- Genre: Reality
- Created by: Rob Carey
- Narrated by: Ardal O'Hanlon
- Country of origin: United Kingdom
- Original language: English

Production
- Executive producers: Rob Carey Diana Carter
- Production company: Curve Media

Original release
- Network: Blaze
- Release: 2020

= Irish Pickers =

Irish television programme

Irish Pickers is a reality television series launched in the UK and Ireland by Blaze in 2020 as the network's second piece of original content. Narrated by Father Ted's Ardal O'Hanlon, the series follows Irish antique dealer Ian Dowling and his team as they search for antiques and collectables on the island of Ireland. Dowling and his team "travel to prestigious, interesting and historic places" to buy quirky or unusual objects.

==Production==
A+E Networks UK commissioned a British adaptation of its American television series American Pickers called Irish Hunters for its channel Blaze as its original programming. The British adaptation of the series will be filmed in Ireland with London-based production company Curve Media producing the British adaptation.

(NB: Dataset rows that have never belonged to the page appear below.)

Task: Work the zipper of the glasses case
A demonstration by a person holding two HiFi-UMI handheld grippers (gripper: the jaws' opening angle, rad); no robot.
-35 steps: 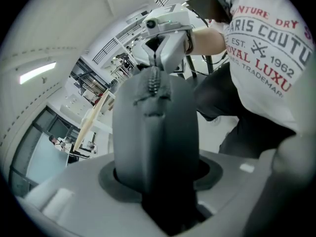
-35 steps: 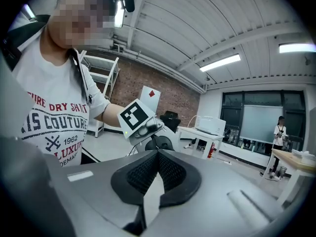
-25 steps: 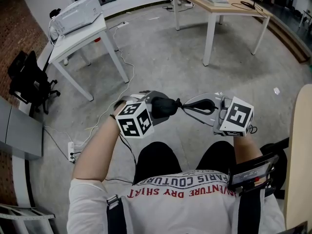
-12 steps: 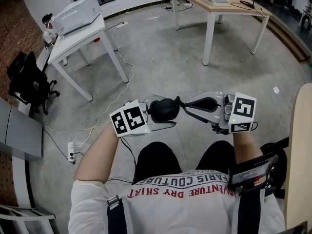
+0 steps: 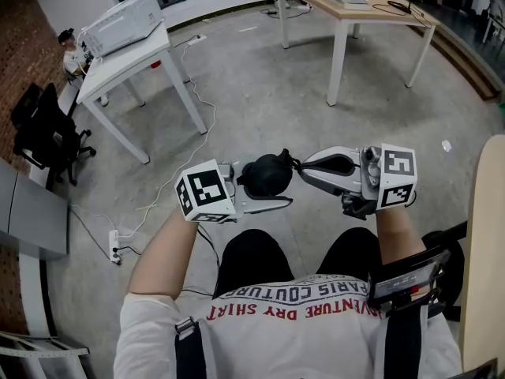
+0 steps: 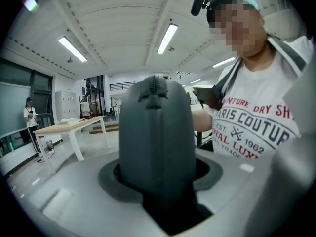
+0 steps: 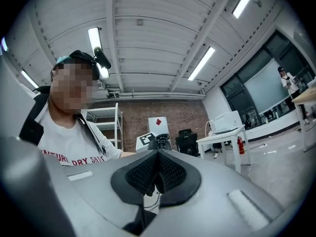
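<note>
Over the lap of a person in a white printed shirt, two hand-held grippers meet end to end at a dark glasses case held in the air, well above the floor. The left gripper is clamped on the case, one jaw pressed to each side. Seen from that gripper, the case stands straight out along the jaws, with the zipper running up its middle and over the rounded far end. The case's long axis thus lies left to right, in line with both tools. At that far end, on the person's right, the right gripper shows its jaws together, and a thin dark tab, apparently the zipper pull, sits pinched between the ribbed pads. The case lies straight ahead of the right gripper's tip, touching it, with the left gripper's marker cube just behind. The right gripper is therefore the one placed to work the zipper. Its likely path runs along the seam toward the left gripper, while the left one steadies the case against the pull. Beyond them spreads a concrete floor, then a white table at left with a black chair beside it, and a wooden table farthest back
</note>
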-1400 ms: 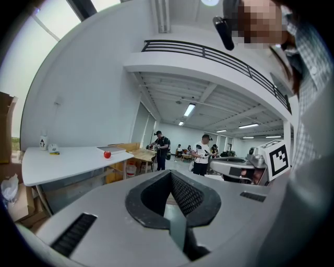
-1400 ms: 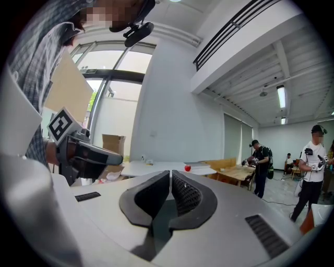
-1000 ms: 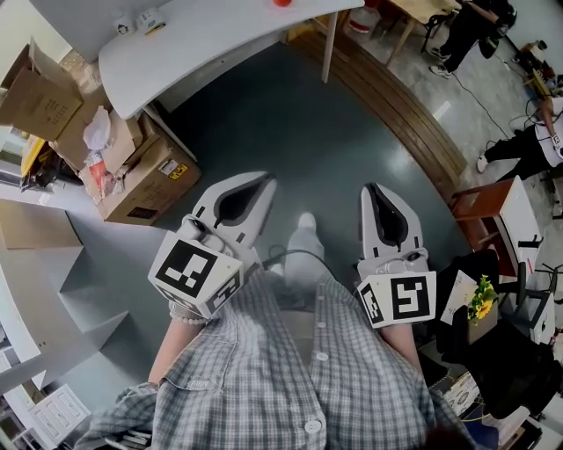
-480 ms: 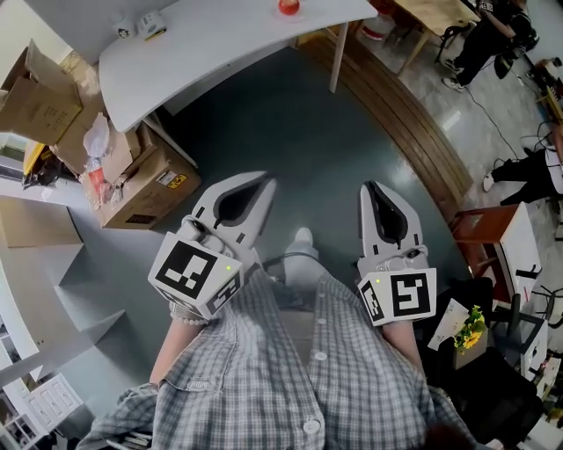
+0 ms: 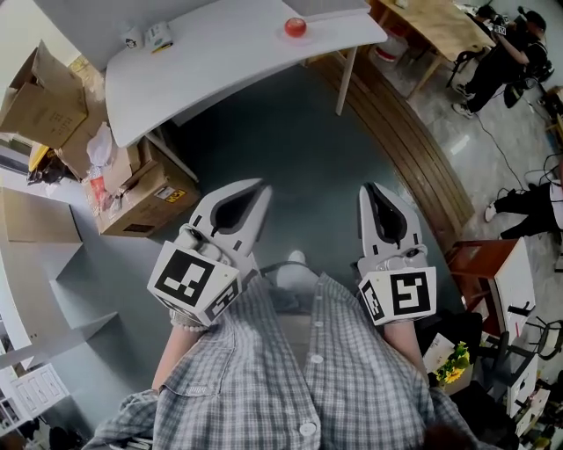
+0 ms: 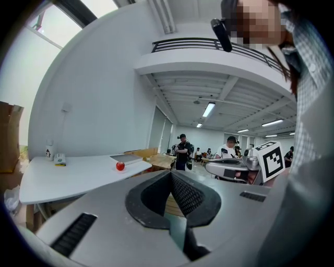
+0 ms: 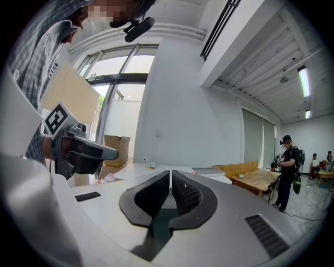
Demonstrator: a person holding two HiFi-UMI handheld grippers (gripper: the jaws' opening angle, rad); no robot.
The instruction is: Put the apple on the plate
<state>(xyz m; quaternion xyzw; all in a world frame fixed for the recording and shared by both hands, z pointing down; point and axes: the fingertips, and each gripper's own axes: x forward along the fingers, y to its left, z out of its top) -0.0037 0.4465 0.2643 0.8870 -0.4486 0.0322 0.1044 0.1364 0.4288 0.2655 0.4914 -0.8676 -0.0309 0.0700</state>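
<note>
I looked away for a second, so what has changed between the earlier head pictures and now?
The person has walked toward the white table: the apple, earlier cut by the top edge, now shows whole and lower, and the cardboard boxes slid down too. Nothing was gripped or released. The left gripper and right gripper stay shut, empty, held out in front.

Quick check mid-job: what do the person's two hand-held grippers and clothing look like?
The left hand-held gripper and right hand-held gripper are light grey tapered shells with black ribbed pads. Each carries a white cube with black square markers. The person wears a grey-and-white checked shirt.
</note>
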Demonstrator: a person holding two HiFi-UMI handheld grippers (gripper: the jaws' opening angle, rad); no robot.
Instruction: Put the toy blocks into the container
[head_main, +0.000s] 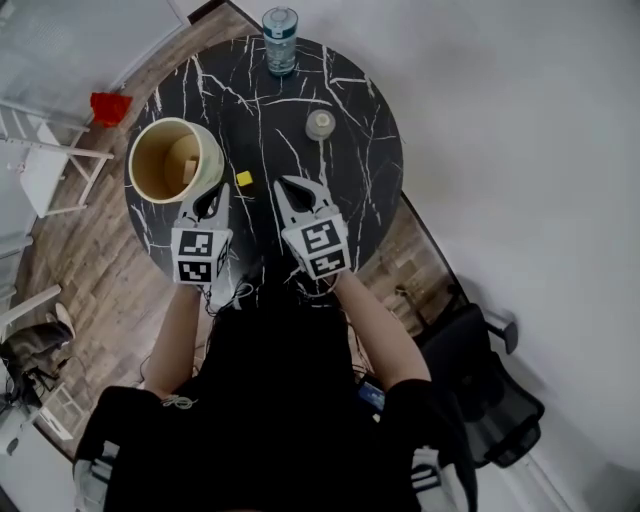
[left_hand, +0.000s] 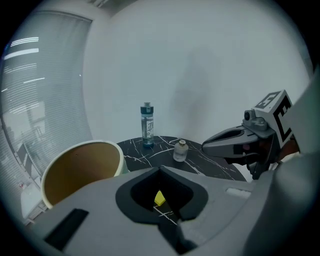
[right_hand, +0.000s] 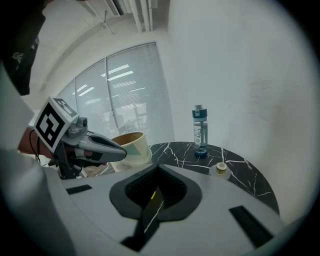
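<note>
A small yellow block (head_main: 244, 178) lies on the black marble table (head_main: 350, 170), between the tips of my two grippers. The cream round container (head_main: 175, 160) stands at the table's left edge with a pale wooden block (head_main: 188, 170) inside. My left gripper (head_main: 213, 192) sits just right of the container, shut with nothing in it. My right gripper (head_main: 290, 186) is shut and empty too, right of the yellow block. In the left gripper view the yellow block (left_hand: 159, 198) shows on the table through the hollow behind the shut jaws, with the container (left_hand: 82, 170) to the left.
A water bottle (head_main: 280, 40) stands at the table's far edge and a small capped jar (head_main: 320, 124) at the middle right. A red object (head_main: 110, 106) and white furniture lie on the wooden floor to the left. A dark chair (head_main: 490, 390) stands at lower right.
</note>
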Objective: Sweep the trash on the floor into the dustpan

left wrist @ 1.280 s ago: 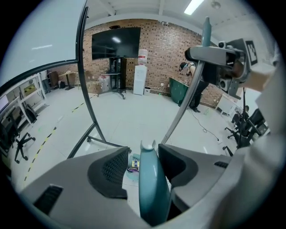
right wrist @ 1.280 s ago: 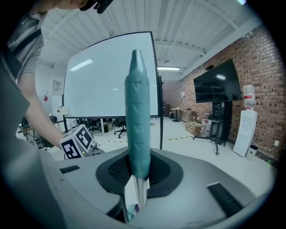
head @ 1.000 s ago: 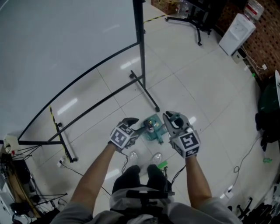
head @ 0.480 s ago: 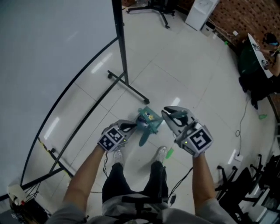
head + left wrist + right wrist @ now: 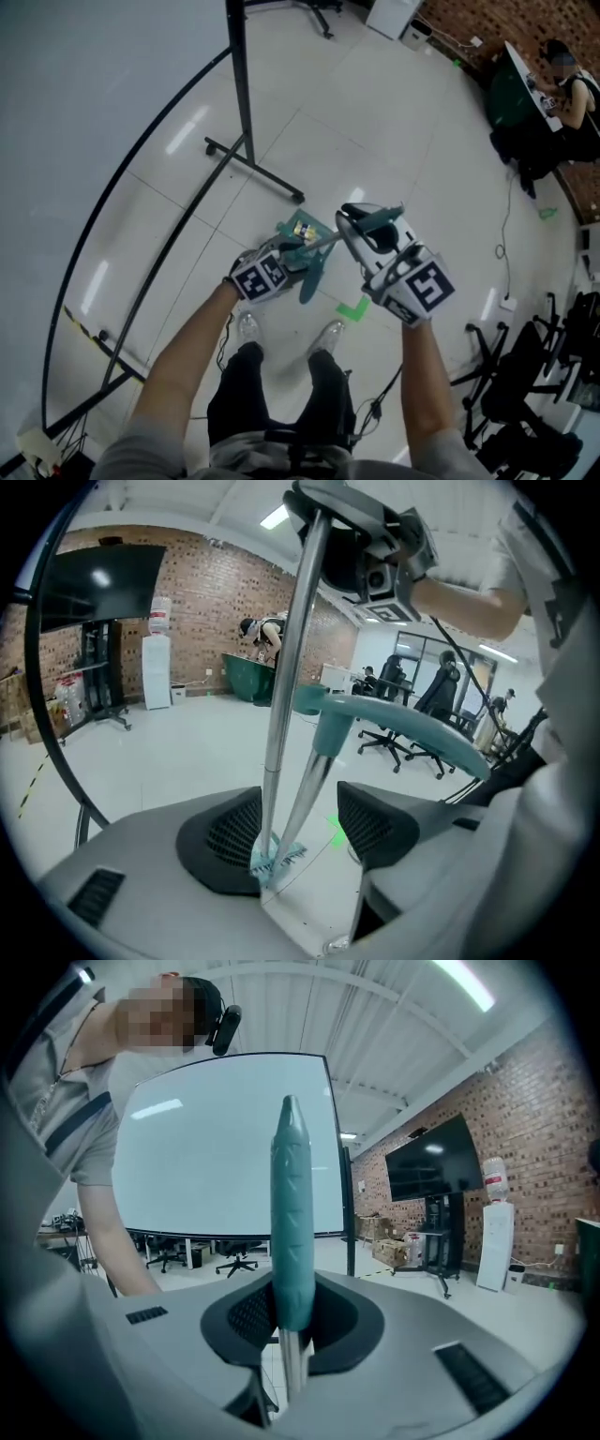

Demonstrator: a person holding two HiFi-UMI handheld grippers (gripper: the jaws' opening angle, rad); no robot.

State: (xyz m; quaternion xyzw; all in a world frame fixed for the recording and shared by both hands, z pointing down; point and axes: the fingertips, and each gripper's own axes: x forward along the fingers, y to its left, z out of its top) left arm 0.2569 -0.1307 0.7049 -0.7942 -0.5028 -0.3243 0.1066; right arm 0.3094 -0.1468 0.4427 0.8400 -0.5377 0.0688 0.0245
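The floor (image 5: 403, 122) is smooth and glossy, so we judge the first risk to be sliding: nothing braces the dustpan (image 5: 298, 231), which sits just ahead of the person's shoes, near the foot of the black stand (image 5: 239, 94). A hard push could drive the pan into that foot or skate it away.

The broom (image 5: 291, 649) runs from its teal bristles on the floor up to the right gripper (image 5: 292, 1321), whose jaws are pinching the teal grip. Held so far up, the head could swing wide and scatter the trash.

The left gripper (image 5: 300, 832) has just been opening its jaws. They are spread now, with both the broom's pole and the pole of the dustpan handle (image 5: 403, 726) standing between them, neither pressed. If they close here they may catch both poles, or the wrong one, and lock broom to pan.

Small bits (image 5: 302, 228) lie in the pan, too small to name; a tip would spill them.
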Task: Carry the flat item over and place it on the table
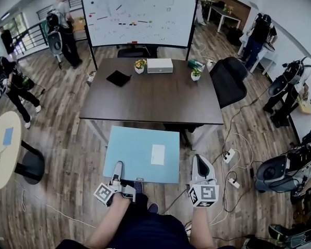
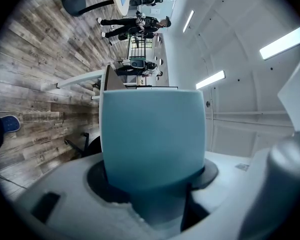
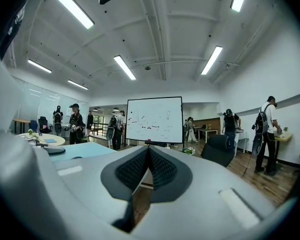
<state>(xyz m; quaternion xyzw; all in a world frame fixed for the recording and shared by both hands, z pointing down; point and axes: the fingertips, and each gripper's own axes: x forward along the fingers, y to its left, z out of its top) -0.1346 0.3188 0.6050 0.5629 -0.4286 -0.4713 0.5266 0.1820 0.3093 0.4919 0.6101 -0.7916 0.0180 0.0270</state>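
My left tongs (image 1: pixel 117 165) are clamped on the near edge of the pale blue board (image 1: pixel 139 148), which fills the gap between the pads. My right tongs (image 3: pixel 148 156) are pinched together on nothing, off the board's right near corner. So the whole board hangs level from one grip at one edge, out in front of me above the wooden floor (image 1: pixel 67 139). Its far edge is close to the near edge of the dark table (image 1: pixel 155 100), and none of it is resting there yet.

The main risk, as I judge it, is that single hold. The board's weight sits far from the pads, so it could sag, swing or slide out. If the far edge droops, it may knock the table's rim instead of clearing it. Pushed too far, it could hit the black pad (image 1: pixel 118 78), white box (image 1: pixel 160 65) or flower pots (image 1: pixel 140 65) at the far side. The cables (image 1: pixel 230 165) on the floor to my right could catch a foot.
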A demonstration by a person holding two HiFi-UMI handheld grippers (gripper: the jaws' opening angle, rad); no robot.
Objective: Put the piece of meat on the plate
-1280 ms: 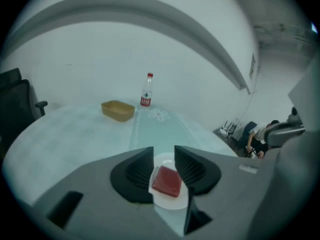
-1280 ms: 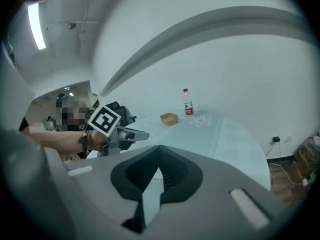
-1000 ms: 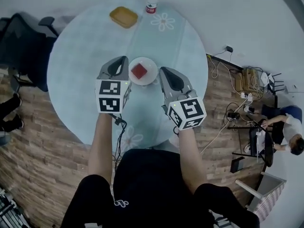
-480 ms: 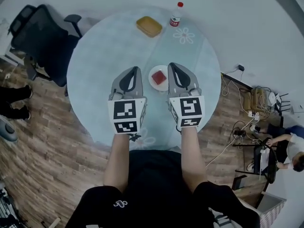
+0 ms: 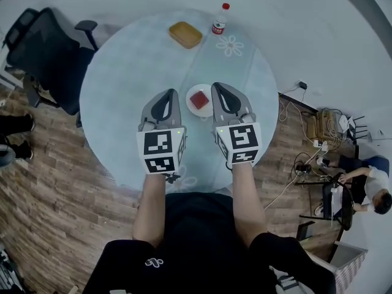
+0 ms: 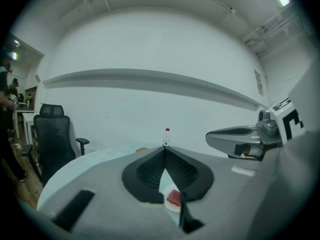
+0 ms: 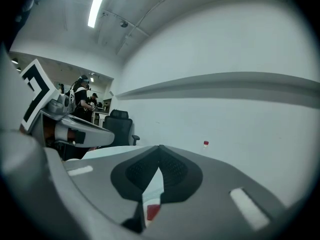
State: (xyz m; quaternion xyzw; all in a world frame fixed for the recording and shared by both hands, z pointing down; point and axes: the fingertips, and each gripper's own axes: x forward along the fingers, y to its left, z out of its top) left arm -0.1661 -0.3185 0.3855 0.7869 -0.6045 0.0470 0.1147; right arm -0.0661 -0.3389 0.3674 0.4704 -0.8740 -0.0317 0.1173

Executive producer and co-creator Rob Carey said, "Escapist TV is important to people at the moment, and this is a chance to vicariously head out on the open road, meet some extraordinary people and see some extraordinary places."

== Content ==
The show focuses on antique dealer Ian Dowling. Dowling's 'picking' career developed from a young age. While attending a church fete aged 10, he purchased a baby monitor for 50p. He placed a free ad in a local traders magazine and sold it for £25. Ian described the feeling of becoming "hooked" after this experience and has been 'picking' ever since. The series is based around Dowling's business ‘Rare Irish Stuff’, which essentially sources rare Irish antiques and collectibles for clients. The business specializes in items for display in pubs and home bars.

Episodes have included Boston-born celebrity tattooer Mark Mahoney, who purchased an antique Irish medal for display at his Shamrock Social Club in Hollywood, and a bar where Oliver Reed once drank.